Ketidakpastian ini diperparah oleh potensi penurunan kualitas produk karena perusahaan harus menekan biaya. Risiko terhadap keselamatan, layanan purnajual, dan keberlanjutan rantai pasok menjadi ancaman nyata.

Jaringan dealer pun ikut terpukul. Sejak April, dua grup dealer dilaporkan bangkrut—keduanya menjual mobil BYD. Di sisi lain, pemasok komponen juga mengalami tekanan besar. BYD bahkan dikabarkan meminta diskon kepada pemasok akhir tahun lalu, yang memicu kekhawatiran soal kesehatan keuangan raksasa otomotif ini.

GMT Research menyebut utang bersih BYD kemungkinan jauh lebih besar dari laporan resmi—mencapai 323 miliar yuan atau sekitar US$45 miliar.

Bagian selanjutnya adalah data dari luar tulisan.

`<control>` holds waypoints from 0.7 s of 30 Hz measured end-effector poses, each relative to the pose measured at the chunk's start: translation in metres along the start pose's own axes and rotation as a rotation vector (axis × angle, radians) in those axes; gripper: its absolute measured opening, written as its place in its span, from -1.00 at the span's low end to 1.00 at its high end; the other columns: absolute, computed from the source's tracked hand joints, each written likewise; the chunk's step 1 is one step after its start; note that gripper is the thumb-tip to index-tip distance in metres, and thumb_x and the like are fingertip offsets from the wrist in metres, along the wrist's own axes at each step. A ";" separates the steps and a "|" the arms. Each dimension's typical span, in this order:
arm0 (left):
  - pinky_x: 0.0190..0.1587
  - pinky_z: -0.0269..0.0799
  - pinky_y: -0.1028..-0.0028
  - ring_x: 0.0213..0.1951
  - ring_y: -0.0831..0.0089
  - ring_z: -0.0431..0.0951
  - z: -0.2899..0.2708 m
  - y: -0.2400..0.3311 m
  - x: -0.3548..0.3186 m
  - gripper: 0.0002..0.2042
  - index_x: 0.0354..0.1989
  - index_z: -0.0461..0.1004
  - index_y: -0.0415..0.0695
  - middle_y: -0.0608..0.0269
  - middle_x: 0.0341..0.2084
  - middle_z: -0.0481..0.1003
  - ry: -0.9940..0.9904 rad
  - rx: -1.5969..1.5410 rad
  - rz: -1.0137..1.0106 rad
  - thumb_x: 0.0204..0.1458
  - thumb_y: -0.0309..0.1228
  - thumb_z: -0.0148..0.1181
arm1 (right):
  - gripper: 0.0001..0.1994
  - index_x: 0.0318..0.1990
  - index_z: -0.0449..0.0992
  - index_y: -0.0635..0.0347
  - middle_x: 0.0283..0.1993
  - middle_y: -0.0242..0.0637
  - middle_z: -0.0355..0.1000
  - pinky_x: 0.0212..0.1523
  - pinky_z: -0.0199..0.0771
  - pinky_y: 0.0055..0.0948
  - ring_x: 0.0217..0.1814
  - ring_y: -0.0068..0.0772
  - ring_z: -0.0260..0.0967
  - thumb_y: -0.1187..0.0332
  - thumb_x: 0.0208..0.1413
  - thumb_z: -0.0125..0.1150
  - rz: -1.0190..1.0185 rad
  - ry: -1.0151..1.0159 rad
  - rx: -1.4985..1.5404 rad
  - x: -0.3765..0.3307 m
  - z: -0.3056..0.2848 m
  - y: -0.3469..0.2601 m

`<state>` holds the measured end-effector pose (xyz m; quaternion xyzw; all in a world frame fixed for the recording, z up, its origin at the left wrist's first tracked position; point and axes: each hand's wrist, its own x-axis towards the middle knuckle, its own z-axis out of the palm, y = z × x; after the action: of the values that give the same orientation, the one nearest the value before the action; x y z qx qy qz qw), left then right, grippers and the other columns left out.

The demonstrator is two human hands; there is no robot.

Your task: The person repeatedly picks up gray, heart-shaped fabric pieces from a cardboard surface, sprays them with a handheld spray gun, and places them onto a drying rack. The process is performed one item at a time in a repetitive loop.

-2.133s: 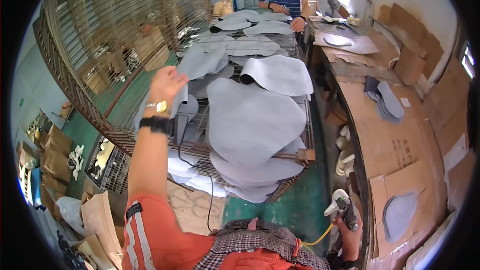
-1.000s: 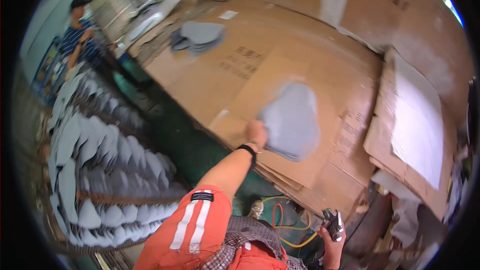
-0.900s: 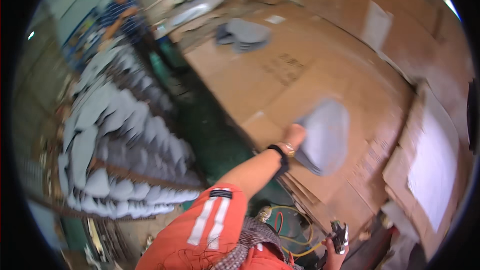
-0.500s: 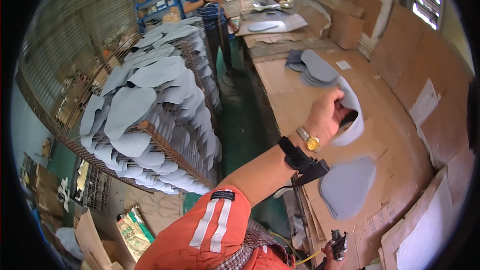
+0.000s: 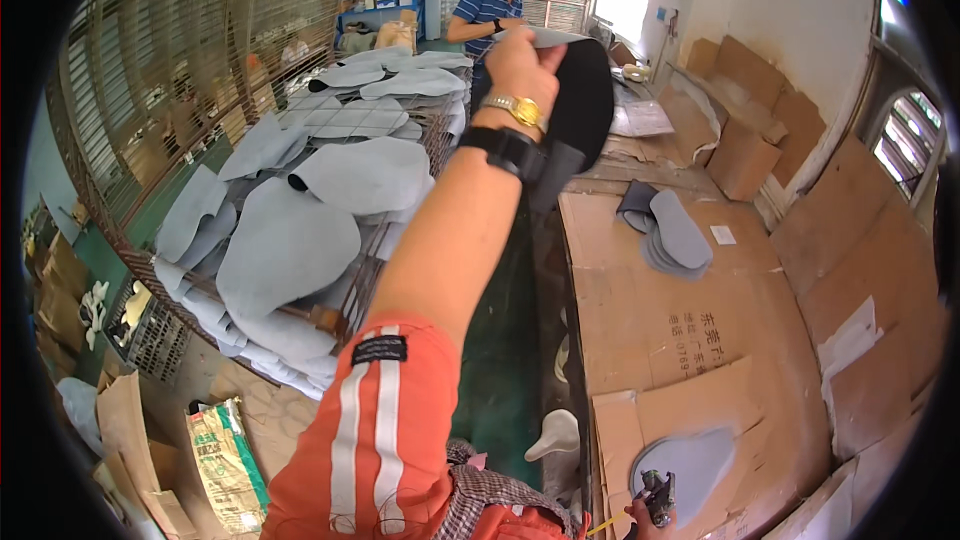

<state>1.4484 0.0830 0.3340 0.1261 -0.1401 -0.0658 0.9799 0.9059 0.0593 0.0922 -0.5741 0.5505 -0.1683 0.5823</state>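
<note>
My left hand (image 5: 522, 62), closed, pinches the edge of a shoe insole sheet (image 5: 585, 105), grey on one face and black on the other. The sheet is raised above the gap between the rack and the table, its black face showing. At the lower right, my right hand (image 5: 648, 522), partly cut off by the frame, is closed on a small dark metal spray gun (image 5: 656, 492) with a yellow hose. The gun stands over a grey insole sheet (image 5: 700, 465) on the cardboard-covered table. Another insole stack (image 5: 680, 235) lies farther along.
On the left, a wire rack (image 5: 325, 318) carries several tiers of grey insole sheets (image 5: 290, 240). A co-worker (image 5: 487, 10) stands beyond the rack's far end. Cardboard (image 5: 640, 340) covers the table; cardboard panels (image 5: 850, 230) lean along its right side. A green-and-yellow sack (image 5: 228, 465) lies at lower left.
My left hand has carried the insole sheet off the table, leftward and up, toward the rack. My right hand with the spray gun has stayed low. The view has swung left.
</note>
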 end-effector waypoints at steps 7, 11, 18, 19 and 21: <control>-0.21 0.54 0.23 -0.28 0.25 0.56 -0.067 0.119 0.170 -0.79 -0.25 0.46 -0.34 0.01 -0.32 0.50 -0.047 1.897 1.047 -0.05 -0.48 0.16 | -0.65 0.00 0.40 0.23 -0.48 -0.39 0.37 -0.82 -0.04 -0.63 -0.80 -0.68 0.02 0.32 0.05 0.18 -0.134 -0.029 -0.025 0.072 0.039 -0.005; -0.21 0.50 0.39 -0.22 0.30 0.57 -0.074 0.140 0.182 -0.82 -0.41 0.56 -0.18 0.13 -0.35 0.56 0.369 2.295 0.852 -0.13 -0.32 0.23 | -0.51 0.21 0.22 0.23 -0.11 -0.29 0.42 -0.53 0.27 -0.66 -0.41 -0.63 0.28 0.43 0.09 0.09 -0.277 -0.132 -0.043 0.073 0.079 -0.043; -0.14 0.42 0.37 -0.11 0.40 0.53 -0.199 0.108 0.176 -0.68 -0.16 0.51 0.03 0.29 -0.15 0.52 0.559 2.527 -0.038 -0.10 -0.16 0.19 | -0.42 0.28 0.11 0.29 0.19 -0.25 0.29 0.02 0.27 -0.58 0.13 -0.51 0.22 0.61 0.05 0.03 -0.277 -0.237 -0.040 0.079 0.102 -0.056; -0.15 0.42 0.35 -0.11 0.39 0.53 -0.211 0.106 0.172 -0.65 -0.13 0.48 0.03 0.28 -0.14 0.51 0.528 2.536 -0.096 -0.11 -0.15 0.20 | -0.43 0.28 0.12 0.29 0.19 -0.25 0.29 0.01 0.27 -0.58 0.12 -0.52 0.22 0.61 0.05 0.03 -0.293 -0.236 -0.060 0.077 0.102 -0.056; -0.16 0.42 0.31 -0.11 0.37 0.52 -0.227 0.104 0.170 -0.60 -0.08 0.43 0.03 0.27 -0.11 0.49 0.558 2.438 -0.143 -0.13 -0.15 0.21 | -0.44 0.26 0.15 0.29 0.17 -0.26 0.31 0.00 0.28 -0.58 0.10 -0.54 0.22 0.60 0.04 0.04 -0.297 -0.219 -0.090 0.072 0.100 -0.054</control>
<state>1.6865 0.2071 0.1947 0.9668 0.1094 0.0825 0.2159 1.0371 0.0326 0.0795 -0.6896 0.4000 -0.1640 0.5811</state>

Pemerintah Cina telah mencoba meredam perang harga ini sebelumnya. Pada pertengahan 2023, 16 produsen mobil besar termasuk Tesla, BYD, dan Geely menandatangani pakta anti-perang harga yang disaksikan oleh Asosiasi Produsen Mobil Cina (CAAM). Namun, hanya dalam hitungan hari, asosiasi mencabut sebagian isi kesepakatan karena dinilai melanggar hukum antimonopoli.

Kini, dengan tekanan yang terus meningkat, pemerintah kembali mendesak produsen untuk mengendalikan diri. Mereka diminta tidak menjual mobil di bawah harga pokok atau menawarkan diskon tidak masuk akal. Namun, langkah ini bisa dibilang terlambat, mengingat pasar sudah telanjur terbiasa dengan perang diskon.

Sejumlah analis menyebutkan bahwa produsen asing seperti Tesla sebaiknya berpikir ulang untuk terus bermain di Cina. Menurut John Murphy dari Bank of America, "Tesla mungkin perlu berada di sana untuk memahami dinamika pasar, tetapi risikonya sangat besar."